→ DATA SECTION
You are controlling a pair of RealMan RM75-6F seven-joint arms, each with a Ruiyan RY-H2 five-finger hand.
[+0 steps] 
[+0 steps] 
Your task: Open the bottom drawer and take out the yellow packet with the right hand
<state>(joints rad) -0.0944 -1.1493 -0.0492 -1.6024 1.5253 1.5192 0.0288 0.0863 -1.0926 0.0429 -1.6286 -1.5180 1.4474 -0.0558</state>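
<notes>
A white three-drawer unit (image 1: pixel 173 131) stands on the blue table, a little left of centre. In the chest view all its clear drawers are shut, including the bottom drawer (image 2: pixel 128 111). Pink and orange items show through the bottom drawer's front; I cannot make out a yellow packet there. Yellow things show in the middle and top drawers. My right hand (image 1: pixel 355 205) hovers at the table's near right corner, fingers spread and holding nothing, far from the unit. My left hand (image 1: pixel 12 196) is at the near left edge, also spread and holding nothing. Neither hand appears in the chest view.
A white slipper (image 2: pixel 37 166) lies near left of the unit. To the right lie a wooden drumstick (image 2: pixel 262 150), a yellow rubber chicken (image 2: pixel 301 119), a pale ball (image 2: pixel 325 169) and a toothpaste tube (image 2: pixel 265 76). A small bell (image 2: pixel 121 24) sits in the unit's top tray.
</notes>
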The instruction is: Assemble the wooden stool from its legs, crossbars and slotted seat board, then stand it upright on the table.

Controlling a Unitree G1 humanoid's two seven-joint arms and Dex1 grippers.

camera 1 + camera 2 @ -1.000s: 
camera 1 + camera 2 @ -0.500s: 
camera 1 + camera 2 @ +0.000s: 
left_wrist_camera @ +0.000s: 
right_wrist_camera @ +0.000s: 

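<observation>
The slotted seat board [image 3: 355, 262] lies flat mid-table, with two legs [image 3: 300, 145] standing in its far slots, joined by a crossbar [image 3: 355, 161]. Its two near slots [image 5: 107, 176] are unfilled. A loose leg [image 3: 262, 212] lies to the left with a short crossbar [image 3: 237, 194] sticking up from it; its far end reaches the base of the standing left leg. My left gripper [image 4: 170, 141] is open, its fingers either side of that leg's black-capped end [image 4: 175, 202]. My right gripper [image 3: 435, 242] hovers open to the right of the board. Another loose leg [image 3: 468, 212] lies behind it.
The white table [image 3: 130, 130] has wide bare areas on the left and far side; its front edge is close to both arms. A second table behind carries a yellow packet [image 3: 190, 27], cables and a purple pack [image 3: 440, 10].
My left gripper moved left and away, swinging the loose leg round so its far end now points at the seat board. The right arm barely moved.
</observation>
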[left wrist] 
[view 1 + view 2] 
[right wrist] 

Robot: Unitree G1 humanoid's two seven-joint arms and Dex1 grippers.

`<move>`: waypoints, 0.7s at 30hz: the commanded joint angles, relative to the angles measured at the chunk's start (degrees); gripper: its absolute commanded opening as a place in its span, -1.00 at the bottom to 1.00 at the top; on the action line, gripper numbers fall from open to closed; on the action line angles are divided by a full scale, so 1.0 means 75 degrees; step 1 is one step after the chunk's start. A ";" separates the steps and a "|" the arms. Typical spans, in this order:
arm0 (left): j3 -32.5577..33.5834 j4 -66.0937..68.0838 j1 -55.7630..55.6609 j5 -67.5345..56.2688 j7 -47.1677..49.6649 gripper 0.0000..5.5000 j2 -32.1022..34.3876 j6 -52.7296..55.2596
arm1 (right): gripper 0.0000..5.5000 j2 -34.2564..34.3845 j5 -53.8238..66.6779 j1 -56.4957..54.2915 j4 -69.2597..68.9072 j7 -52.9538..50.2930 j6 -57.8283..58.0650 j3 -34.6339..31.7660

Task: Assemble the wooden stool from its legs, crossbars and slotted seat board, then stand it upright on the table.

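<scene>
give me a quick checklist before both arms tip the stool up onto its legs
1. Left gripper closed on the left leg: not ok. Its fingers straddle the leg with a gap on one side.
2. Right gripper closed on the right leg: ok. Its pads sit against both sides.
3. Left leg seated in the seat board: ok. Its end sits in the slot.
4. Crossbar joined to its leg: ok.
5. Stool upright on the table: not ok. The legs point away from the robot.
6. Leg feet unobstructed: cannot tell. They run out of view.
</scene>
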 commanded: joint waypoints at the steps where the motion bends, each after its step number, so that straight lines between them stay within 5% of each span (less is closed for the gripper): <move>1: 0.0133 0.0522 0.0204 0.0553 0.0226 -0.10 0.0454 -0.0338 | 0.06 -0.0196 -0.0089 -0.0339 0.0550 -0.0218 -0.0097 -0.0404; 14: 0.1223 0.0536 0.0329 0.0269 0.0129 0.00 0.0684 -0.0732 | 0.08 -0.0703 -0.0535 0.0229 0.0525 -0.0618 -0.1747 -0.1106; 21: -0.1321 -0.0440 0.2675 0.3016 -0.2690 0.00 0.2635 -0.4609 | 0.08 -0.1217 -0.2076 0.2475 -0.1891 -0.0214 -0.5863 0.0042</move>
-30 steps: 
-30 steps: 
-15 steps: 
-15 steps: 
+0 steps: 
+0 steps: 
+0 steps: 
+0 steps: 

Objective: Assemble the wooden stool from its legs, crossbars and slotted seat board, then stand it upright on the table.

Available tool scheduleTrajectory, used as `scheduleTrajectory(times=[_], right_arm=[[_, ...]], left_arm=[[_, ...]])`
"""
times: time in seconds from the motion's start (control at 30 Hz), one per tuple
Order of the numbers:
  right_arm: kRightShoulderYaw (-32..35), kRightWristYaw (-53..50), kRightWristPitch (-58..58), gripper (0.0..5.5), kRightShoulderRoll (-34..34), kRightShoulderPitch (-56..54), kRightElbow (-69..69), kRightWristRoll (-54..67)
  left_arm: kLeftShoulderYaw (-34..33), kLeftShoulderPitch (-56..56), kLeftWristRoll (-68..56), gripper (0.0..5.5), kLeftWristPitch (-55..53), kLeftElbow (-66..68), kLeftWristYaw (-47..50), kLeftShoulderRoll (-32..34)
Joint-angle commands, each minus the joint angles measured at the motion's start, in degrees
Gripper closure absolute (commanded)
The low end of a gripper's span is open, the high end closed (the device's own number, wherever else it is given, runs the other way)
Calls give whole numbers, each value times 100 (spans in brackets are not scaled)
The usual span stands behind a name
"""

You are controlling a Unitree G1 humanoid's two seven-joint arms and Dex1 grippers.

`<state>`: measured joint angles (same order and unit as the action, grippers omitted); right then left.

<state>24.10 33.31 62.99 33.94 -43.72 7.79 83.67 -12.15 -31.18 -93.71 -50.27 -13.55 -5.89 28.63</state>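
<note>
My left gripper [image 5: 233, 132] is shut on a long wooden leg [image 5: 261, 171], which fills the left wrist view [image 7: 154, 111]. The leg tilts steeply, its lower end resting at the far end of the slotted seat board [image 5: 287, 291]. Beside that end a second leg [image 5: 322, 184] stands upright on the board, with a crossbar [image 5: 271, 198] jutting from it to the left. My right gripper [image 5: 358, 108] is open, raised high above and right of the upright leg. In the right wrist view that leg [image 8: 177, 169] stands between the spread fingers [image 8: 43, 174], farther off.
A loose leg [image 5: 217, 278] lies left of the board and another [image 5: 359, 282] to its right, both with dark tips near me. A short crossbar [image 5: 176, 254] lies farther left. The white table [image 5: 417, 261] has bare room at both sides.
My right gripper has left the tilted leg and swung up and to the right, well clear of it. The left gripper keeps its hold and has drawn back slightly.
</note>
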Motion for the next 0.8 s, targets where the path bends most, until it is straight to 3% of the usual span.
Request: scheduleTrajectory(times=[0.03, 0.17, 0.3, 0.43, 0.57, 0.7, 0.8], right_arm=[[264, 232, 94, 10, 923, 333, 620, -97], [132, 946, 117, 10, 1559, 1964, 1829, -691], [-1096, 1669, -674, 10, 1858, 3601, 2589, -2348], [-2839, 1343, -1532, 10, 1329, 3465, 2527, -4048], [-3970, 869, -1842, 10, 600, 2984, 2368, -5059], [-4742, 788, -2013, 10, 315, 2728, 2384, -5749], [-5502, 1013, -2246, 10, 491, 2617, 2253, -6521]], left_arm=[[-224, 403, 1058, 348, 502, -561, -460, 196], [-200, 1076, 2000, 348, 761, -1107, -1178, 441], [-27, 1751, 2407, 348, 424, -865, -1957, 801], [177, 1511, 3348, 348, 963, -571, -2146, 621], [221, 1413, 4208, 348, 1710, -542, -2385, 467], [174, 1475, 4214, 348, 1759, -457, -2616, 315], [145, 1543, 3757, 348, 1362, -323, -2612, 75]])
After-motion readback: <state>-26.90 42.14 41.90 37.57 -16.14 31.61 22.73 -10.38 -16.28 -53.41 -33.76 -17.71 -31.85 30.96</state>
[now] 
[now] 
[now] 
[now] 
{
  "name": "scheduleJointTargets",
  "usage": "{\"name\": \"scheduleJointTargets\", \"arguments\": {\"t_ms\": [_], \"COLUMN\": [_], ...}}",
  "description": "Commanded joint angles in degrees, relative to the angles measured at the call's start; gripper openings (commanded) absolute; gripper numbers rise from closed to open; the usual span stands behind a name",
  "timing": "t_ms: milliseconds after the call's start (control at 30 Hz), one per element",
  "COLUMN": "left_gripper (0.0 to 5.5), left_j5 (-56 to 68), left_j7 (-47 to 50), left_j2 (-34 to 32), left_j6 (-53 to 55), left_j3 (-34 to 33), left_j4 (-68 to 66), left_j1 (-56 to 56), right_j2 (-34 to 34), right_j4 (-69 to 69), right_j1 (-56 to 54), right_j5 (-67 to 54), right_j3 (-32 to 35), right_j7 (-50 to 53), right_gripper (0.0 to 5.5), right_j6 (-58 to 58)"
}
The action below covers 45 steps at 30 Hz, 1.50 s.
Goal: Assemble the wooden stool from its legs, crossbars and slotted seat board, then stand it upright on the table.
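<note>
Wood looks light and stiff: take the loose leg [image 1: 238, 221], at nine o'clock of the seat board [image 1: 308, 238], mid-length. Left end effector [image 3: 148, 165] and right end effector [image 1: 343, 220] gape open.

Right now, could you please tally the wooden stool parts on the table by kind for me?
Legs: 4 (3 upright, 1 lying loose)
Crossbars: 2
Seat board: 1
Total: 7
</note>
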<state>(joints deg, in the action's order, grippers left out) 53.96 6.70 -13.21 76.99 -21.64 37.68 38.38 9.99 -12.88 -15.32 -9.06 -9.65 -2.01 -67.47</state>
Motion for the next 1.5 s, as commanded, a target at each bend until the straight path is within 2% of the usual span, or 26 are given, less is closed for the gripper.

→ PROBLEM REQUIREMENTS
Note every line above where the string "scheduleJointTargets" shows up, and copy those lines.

→ EXERCISE SOLUTION
  "name": "scheduleJointTargets",
  "usage": "{\"name\": \"scheduleJointTargets\", \"arguments\": {\"t_ms\": [_], \"COLUMN\": [_], ...}}",

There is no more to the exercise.